Page 3 of Untouchable

Fucking unbelievable.Harp knew he should've asked when he made the stupid appointment, just one second to see if he’d actually be getting a massage on the first appointment, but the longer he stayed on the phone with that woman, the more he felt like his brain was going to implode.

Harp hasn't put in the mental energy to prep himself to be touched by a stranger today. It’s not easy to keep his anxiety from spiraling. The nicer Parker is to him, the worse Harp abruptly feels about it. Apparently it doesn’t matter if Harp is wielding an ax or offering an apology—the massage therapist’s default seems to be a smile that looks like it belongs on a dental pamphlet.

Introducing Parker to the dogs only buys him a moment of reprieve before Parker is back on his task.

“Er, okay—so, uh—we usually ask that any pets are kept out of the, uh, treatment area,” Parker stutters, almost apologetically. “And just show me where, uh—where you want the table set up.”

"Oh Christ I shouldn't have woken them up," Harp says helplessly. "Gunny, Bo, meet... Parker, yeah?"

"Yes, Parker." The two dogs swarm around his legs, tails wagging violently. "Which is which?"

"Gunny is the one that looks like she's on steroids. Bo is the wiener, and Petunia," he says, raising his voice and sounding annoyed at the third name, "is the lazy mastiff who can't be assed to get off the bed."

Two familiar hollow thumps echo from the back of the house and Petunia lopes out a moment later, issuing a single annoyed "woof" at Parker and sitting at the doorway.

"Is there anywhere they're, like, not allowed?" Parker asks.

"My bedroom," Harp says, heading to the stairs that lead to the lofted suite. "The dogs are old like me. Don't do stairs. Follow me."

* * *

Parker would loveto stop and pet the dogs—well, maybe not the mastiff, who looks about as welcoming as his owner—but he reminds himself he has work to do. He follows the client up the stairs, and sure enough, the issues are visible. His gait is stiff and awkward—it’s clear that Parker’s help is much needed.

Thankfully, there’s a clear space in the room that is large enough for his table, which spares them another awkward conversation.

“So while I set up, go ahead and fill out this form—Mindy got some basics but this will give me a little bit more information about what’s going on,” Parker says, smiling blandly.

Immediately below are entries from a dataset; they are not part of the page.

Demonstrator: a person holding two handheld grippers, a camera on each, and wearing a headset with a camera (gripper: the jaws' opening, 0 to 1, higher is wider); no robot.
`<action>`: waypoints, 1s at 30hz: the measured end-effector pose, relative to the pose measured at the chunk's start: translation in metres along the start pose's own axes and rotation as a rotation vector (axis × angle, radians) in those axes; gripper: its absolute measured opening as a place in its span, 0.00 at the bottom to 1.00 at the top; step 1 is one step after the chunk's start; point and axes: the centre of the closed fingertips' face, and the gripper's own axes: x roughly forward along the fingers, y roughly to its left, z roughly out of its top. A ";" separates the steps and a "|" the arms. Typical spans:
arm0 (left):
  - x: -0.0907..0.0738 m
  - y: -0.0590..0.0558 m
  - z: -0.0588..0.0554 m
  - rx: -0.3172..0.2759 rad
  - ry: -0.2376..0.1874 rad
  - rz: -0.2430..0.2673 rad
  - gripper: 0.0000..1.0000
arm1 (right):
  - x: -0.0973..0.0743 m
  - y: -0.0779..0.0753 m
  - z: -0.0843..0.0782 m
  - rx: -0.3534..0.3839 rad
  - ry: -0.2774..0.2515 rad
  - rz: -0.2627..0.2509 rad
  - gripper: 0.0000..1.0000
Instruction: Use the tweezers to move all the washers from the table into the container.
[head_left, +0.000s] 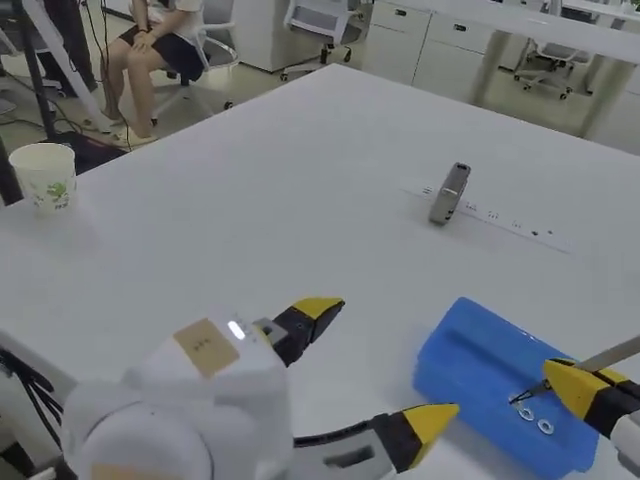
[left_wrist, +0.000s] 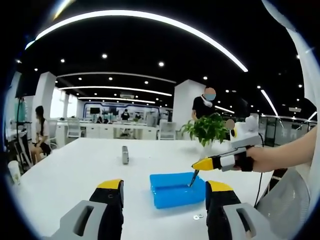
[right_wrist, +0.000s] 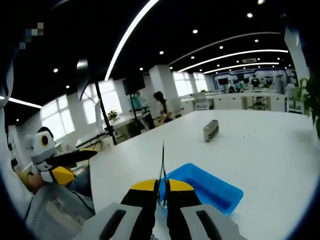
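The right hand-held gripper (head_left: 558, 378) has its yellow-tipped jaws clamped on thin metal tweezers (right_wrist: 162, 162). The tweezer tips point down into the shallow blue plastic container (head_left: 470, 355) on the white table (head_left: 300, 200), just beside two small round metal washers (head_left: 536, 420) lying inside it. Two more washers (left_wrist: 198, 217) lie on the table just beside the container. The left hand-held gripper (head_left: 372, 365) hovers near the container, jaws spread wide and holding nothing. A grey oblong device (head_left: 450, 192) lies well apart.
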 end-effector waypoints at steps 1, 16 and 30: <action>-0.001 0.001 0.003 0.001 -0.014 0.007 0.67 | 0.002 -0.002 -0.001 -0.020 0.013 -0.005 0.03; 0.001 0.002 -0.002 0.009 0.009 0.011 0.68 | 0.025 -0.034 -0.014 -0.096 0.117 -0.038 0.03; 0.000 0.003 -0.002 0.007 0.009 0.016 0.68 | 0.043 -0.053 -0.040 -0.090 0.211 -0.041 0.03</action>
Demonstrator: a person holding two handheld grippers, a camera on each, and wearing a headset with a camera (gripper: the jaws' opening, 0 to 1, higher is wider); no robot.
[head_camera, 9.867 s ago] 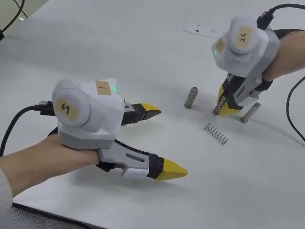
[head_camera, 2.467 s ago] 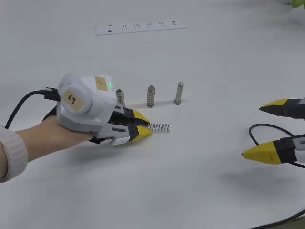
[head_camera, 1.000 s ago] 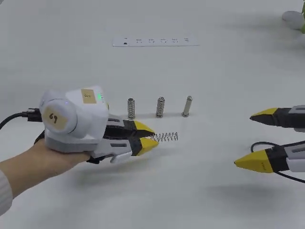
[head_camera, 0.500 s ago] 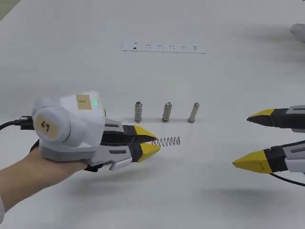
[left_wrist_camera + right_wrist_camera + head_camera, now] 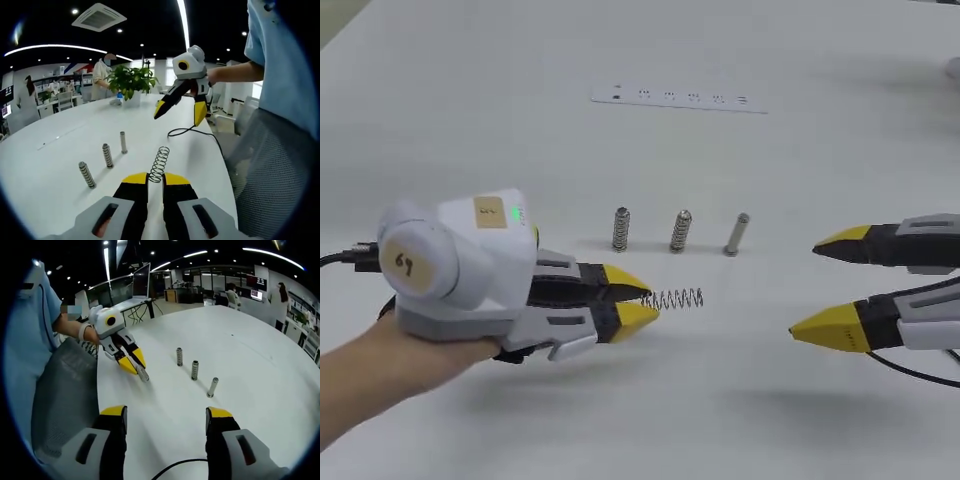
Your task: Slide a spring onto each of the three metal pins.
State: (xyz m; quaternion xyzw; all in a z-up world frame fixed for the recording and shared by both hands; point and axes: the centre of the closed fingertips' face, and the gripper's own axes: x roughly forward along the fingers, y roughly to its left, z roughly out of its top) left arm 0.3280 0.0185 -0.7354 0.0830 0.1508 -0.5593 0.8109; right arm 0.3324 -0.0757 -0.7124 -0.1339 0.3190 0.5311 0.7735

The client takes the clipboard and begins to fill it out, the pen scratching loudly against the paper in the silence. Parker sets up his table and, as he pull sheets on and smooths them, he feels himself calming down. The familiar actions are centering, steadying.

You can do this, Parker. You’ve done this for four years now. You’ve had way weirder clients. Don’t get stuck in your head again.

* * *

As Parker setsup his table and Harp works on the forms, Harp can feel himself tensing up.

It's okay. This is a stranger you are paying—just like a doctor. Be chill. Like taking the dogs to the vet, right? Just... relax.

This is terrible. Why did he take them to the bedroom instead of the goddamn basement? He hadn't even rushed up to make sure there wasn't something utterly incriminating just lying on the bed—a bad choice considering how sloppy he tended to be.

No one had been in his bedroom since...

Fuck. No human but me has ever been in this bedroom. That's so sad.

His own brother Gil hadn’t even come upstairs when he came to visit. And since Harp built the place largely on his own, no one had ever had occasion to come up.

“All done?” Parker asks. Harp frowns and passes over the clipboard.

It feels odd to have to boil down everything that had happened to him—the car accident, the surgeries, hospital stays—to a clinical level, without mentioning any of the stress of the weeks after the accident, the drawn-out lawsuit that had followed and the painstaking settlement process.

But yes: he supposes he is all done.

“Okay, so, car accident,” Parker says, still examining the sheet. “Can you tell me a little more about that?”

"That's about it," Harp says. He'd circled the areas on the weird dummy illustration with his bald head—what else is he supposed to say? Harp is abruptly annoyed to have to revisit that time in his mind with a stranger, on top of the stress of the massage, the intrusion on his day.

Parker starts to ask something else and Harp interrupts him.

"Everything's all fucked up from my car accident and it's not getting better. Legs, back, whatever." He hates the way that sounds—like someone who is crippled—so he scrambles to add, "It's not the end of the world. That's the long and short of it."